The Brisbane Metro is a 21-kilometre dedicated route servicing 18 stations

The Brisbane Metro project would involve upgrades to 17 existing stations

There would be interchange opportunities at 11 locations

Brisbane Metro should be operating by 2023

Brisbane lord mayor Graham Quirk has admitted residents still needed to be informed about what the $944 million largely ratepayer-funded Brisbane Metro was.

On the back of Tuesday’s announcement that the metro had been listed as one of the six “high-priority” projects by Infrastructure Australia, Cr Quirk said the project was well placed and would hopefully receive an additional $300 million in the federal budget.

The Brisbane Metro has been listed as a high priority project in Infrastructure Australia's latest report.

The Brisbane Metro has been listed as a high priority project in Infrastructure Australia’s latest report.

Photo: Brisbane City Council

The almost $1 billion Brisbane Metro project is a high-frequency public transport system that would link Eight Mile Plains to Roma Street and Royal Brisbane and Women’s Hospital to the University of Queensland.

The 60 metro vehicles, each with a capacity of 150 people, would run across 21 kilometres of existing busway infrastructure at a frequency of every three minutes in peak periods.

Brisbane Times reader poll from February revealed 51 per cent of residents supported the Brisbane Metro project, while a further 30 per cent didn’t know if they supported it and 19 per cent said they did not support the project.

When Cr Quirk was asked on Tuesday if he believed residents truly understood what the project was he said an education process was still required for residents.

“But, the important thing is that they do understand it will mean a significant improvement in travel time on public transport along those corridors,” he said.

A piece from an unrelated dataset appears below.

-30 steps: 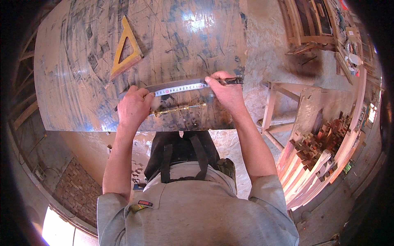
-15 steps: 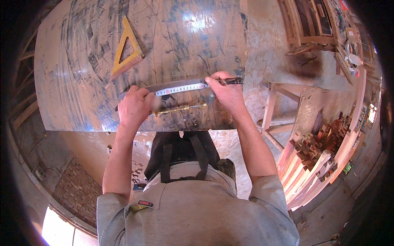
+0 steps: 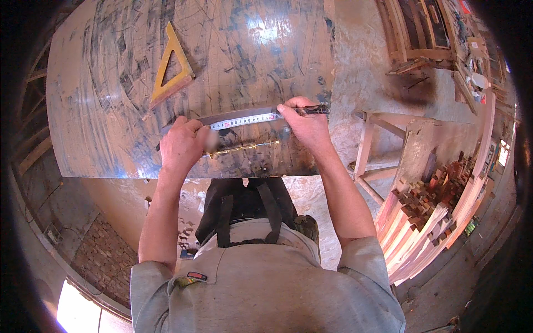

“All cities start with a position around a single metro from there they can develop and that’s what I’m saying about Brisbane, this is the start of a significant public transport journey.”

It has been more than two years since Cr Quirk first announced the council’s Brisbane Metro plan.

In that time the project has evolved from a $1.54 billion single route subway system to a $944,000 bi-articulated bus fleet that would service two-routes by way of existing infrastructure.

The ever-changing project was the only Queensland project on the top-tier Infrastructure Australia list.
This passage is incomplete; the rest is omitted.